Ufuk COŞKUN

Dünya Anadil Günü ve Dil Yasakları
21.02.2014
2447

 Birleşmiş Milletler Eğitim, Bilim ve Kültür Örgütü (UNESCO) Genel Kurulu, 1999 yılında 21 Şubat gününü, “Dünya Anadil Günü” olarak kabul etmiştir.2000 yılından beri de 21 Şubat Dünya Anadil Günü olarak kutlanır. Dünya’da yaklaşık 6.000 civarında olan dilin bugün neredeyse yarısının yok olma tehlikesi ile karşı karşıyayız. Dillerin yok olma nedenleri arasında baskıcı hükümet politikaları, asimilasyon,  göç, hastalık ve doğal felaketlere kadar birçok neden gösteriliyor. Günümüzde demokratik ülkeler bu türden kaybolan dilleri yaşatmanın yollarını ararken ne yazık ki Türkiye hala anadilinde eğitim hakkını tartışmaktadır. Türkiye’de tek parti döneminden çıkamayan bir kesim tarafından anadilde eğitimin ülkeyi bölebileceği düşünülmektedir. Bu bakımdan resmi dilin dışında herhangi bir dilde eğitimin ülkeyi parçalayıp, yok edeceği tezleri savunulmaktadır.Bu ilkel düşünce biçimine göre kendi dilinden başka tüm diller  birer tehdit unsurudur  bu bakımdan yasaklanmaları gerekir.Nitekim uzun yıllar yasaklandı da.. Son yıllarda yapılan bazı düzenlemeler olsa da Türkiye’de hala bir dil sorunu yaşanmaktadır.

Kürdüm Doğruyum Çalışkanım adlı kitabımda Kürt aydın, yazar, şair, akademisyen ve eğitimcilerin ilkokul anılarına yer vermiştim. Bu anılar bize göstermektedir ki; Türkiye, Kürtlerin kültürel haklarını ve anadilde eğitim taleplerini karşılamadıkça bu kadim sorunun çözümü mümkün gözükmemektedir.
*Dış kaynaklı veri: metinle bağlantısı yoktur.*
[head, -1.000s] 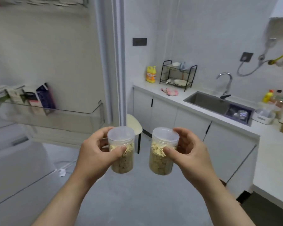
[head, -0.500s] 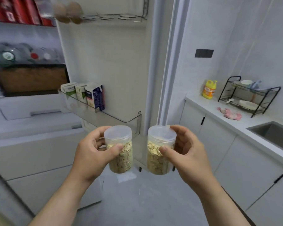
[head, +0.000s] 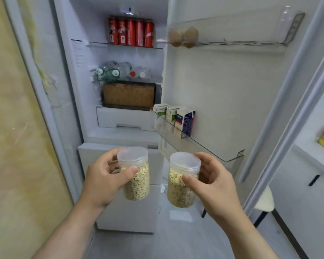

Ayrıca kitabımda Helsinki Yurttaşlar Derneği bünyesinde Eylül 2013’te yayımlanan “ Toplumsal barışın inşasında Öğretmenlerin rolü” Kürt Meselesi Okula Nasıl Yansıyor? başlıklı bir alan araştırmasından bazı örnekler de sunmuştum. Örneğin; “Muş’ta görevli, kendisi de Muşlu olan bir başka öğretmen; “Birinci sınıftan itibaren sekiz yıl, Muş Korkut Yatılı İlköğretim Bölge Okulu’nda okudum. Okula ilk gittiğimde Türkçe bilmiyordum. Annem Çerkes, babam Kürt. Anlıyordum, ama cevap veremiyordum. (Ceza olarak) saç kesmeler, sıfıra vurmalar, hepsini yaşadım… Kürtçe şiir yazıyordum. Tansu Çiller zamanında baskılardan korkup bunları sakladım… 76′da sadece ‘Kürdüm’ dediğim için bir elime 280 sopa yedim. Bunu da ben sayamadım, arkadaşlarım saymış.”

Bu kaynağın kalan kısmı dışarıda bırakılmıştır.